Postcode lockdown extended – but mayor vows to defy 'damaging' new rules

Tougher coronavirus restrictions are being imposed on four new areas – but one mayor says they are “damaging” and he will not implement them.

Health Secretary Matt Hancock has urged residents in the Liverpool city region, Warrington, Hartlepool and Middlesbrough not to socially mix with those from other households – except in outdoor spaces like parks and outdoor hospitality settings.

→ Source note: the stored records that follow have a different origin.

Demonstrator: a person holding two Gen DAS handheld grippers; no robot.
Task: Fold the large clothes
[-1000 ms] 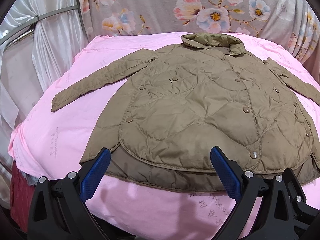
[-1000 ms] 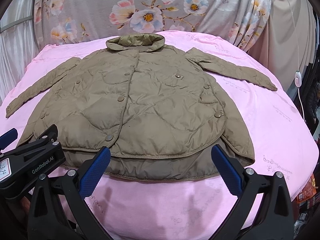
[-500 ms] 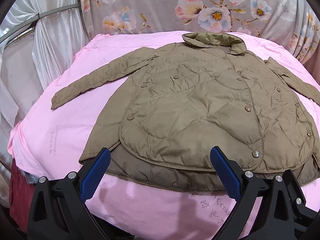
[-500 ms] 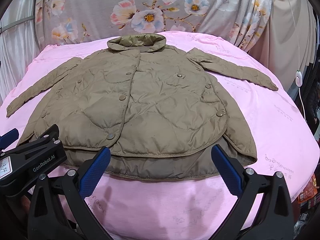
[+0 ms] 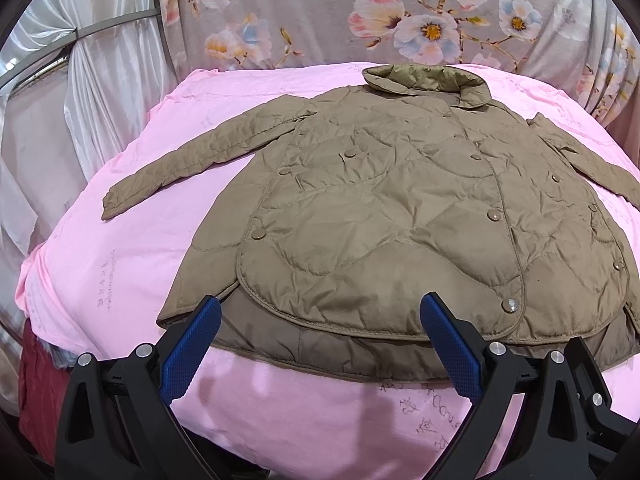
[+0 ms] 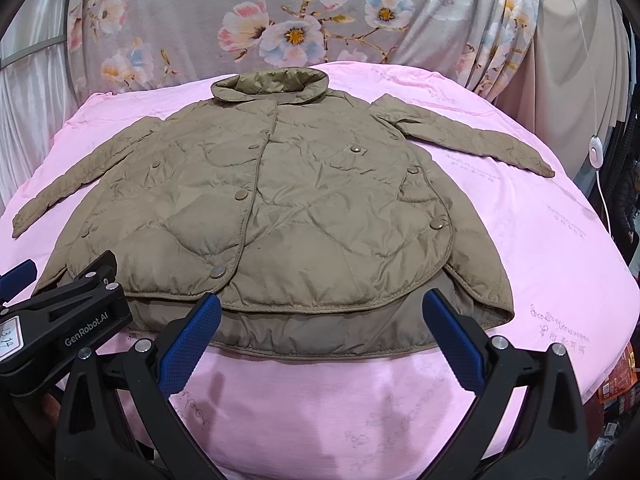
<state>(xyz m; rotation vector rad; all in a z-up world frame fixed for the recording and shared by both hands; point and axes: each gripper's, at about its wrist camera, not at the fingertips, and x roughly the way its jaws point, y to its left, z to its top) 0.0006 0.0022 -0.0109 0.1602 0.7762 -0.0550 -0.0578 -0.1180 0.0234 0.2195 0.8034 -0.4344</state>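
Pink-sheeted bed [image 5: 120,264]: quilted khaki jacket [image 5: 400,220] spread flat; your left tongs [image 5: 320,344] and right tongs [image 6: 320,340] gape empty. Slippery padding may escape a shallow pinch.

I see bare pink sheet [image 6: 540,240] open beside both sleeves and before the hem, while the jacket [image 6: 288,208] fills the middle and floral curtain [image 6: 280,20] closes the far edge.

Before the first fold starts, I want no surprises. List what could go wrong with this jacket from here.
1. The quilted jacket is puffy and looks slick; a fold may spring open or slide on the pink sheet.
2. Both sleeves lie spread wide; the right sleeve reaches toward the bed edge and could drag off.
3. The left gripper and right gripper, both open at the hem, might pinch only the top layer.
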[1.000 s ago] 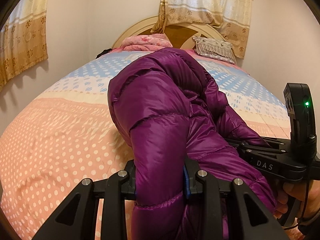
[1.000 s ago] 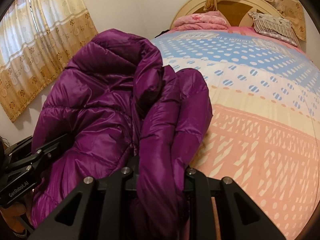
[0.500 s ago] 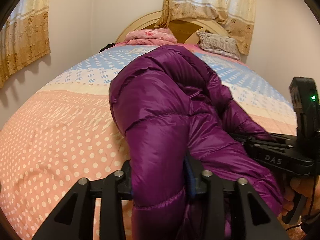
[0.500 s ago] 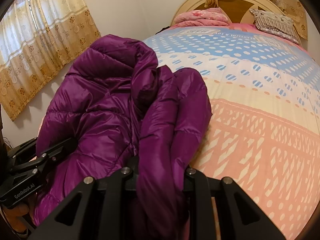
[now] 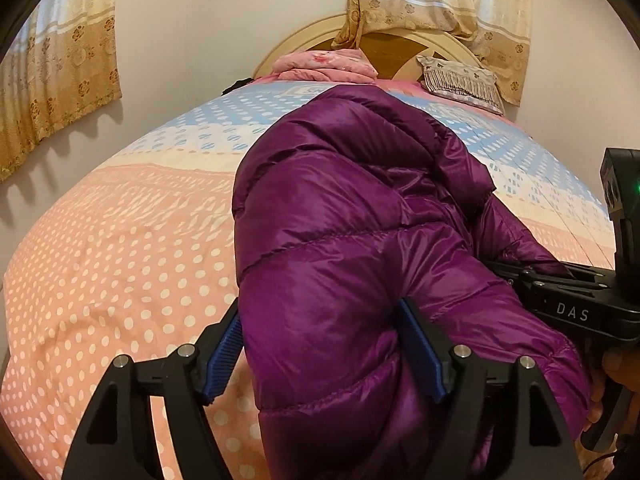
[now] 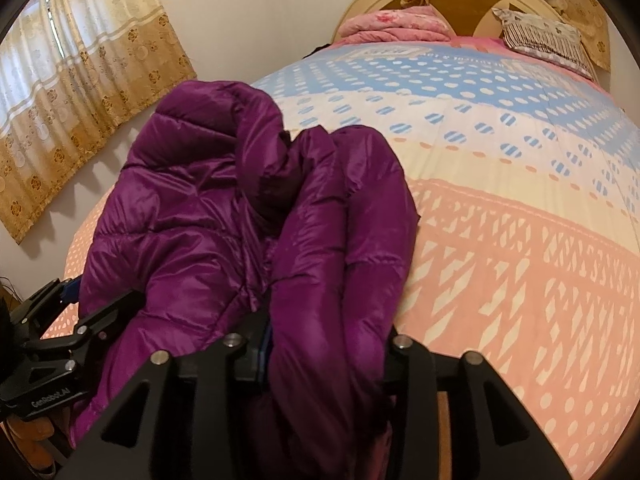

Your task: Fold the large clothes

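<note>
Jacket (image 5: 360,240) lengthwise along bed (image 5: 120,260), hood toward headboard (image 5: 384,44)

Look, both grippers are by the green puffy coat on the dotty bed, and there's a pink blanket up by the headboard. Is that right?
Almost. The puffy coat is purple, not green; the left wrist view shows it plainly. The rest holds: the left gripper and right gripper both sit around its folds on the dotty bed, and the pink blanket lies by the headboard.

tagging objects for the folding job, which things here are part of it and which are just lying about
Part of the job: purple down jacket, left tongs, right tongs.

Just there: bed, pink folded blanket, fringed pillow, curtains.
</note>
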Demonstrator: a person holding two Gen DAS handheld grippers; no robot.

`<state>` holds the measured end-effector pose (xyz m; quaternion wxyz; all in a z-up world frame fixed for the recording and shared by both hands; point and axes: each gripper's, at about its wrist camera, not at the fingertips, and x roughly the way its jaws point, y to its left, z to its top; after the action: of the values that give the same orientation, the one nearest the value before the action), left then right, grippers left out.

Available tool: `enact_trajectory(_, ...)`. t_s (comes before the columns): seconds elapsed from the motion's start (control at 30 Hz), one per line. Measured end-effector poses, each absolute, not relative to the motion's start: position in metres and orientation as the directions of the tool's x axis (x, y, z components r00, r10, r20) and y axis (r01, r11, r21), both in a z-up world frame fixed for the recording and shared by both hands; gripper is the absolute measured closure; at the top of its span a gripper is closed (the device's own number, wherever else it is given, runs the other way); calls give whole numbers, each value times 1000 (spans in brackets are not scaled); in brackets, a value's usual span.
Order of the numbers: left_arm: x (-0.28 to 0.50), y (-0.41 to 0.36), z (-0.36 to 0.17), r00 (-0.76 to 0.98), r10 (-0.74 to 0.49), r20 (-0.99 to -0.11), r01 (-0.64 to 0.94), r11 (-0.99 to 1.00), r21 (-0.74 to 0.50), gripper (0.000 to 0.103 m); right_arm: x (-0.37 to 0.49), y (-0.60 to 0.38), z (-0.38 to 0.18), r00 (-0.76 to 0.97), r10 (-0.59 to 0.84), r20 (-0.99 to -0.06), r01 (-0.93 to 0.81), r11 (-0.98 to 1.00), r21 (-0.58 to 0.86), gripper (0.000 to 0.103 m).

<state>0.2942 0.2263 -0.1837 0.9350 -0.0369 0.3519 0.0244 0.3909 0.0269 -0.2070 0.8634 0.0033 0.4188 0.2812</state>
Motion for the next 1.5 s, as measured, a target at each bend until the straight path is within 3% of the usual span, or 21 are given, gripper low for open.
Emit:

And he asked them to avoid “all but essential travel” – meaning people can still go to work and school.

The changes will come into effect from 12:01am on Saturday.

Mr Hancock said the measures are needed because “in some parts of the country, the virus is spreading fast”, with cases shooting up to 268 per 100,000 people in Liverpool.

A couple wearing protective face coverings chat in the street in Liverpool city centre, north-west England on September 18, 2020 after the British government imposed fresh restrictions on the city after an rise in cases of the novel coronavirus. - Millions more people in northern and central England faced new restrictions over a surge in coronavirus cases, the British government announced on Friday, as it warned another national lockdown could be imminent. Tighter regulations preventing people from socialising with anyone outside their household will come into force from next Tuesday across parts of the northwest, the Midlands and West Yorkshire. Food and drink venues in the northwestern areas of Merseyside, Warrington, Halton and Lancashire will be restricted to table service only, while pubs and bars will have to shut early by 10:00 pm (2100 GMT). (Photo by Oli SCARFF / AFP) (Photo by OLI SCARFF/AFP via Getty Images)

Image: Liverpool has seen cases rise to 268 per 100,000 people

But the second spike in COVID-19 cases is “highly localised”, he claimed, adding recent actions are having a “positive impact”.

“What we’re doing to respond to these awful circumstances is starting to work, so don’t let up,” he said in a Commons statement on Thursday.

More from Covid-19

“Let’s all of us keep doing our bit and one day, over this virus, we will prevail.”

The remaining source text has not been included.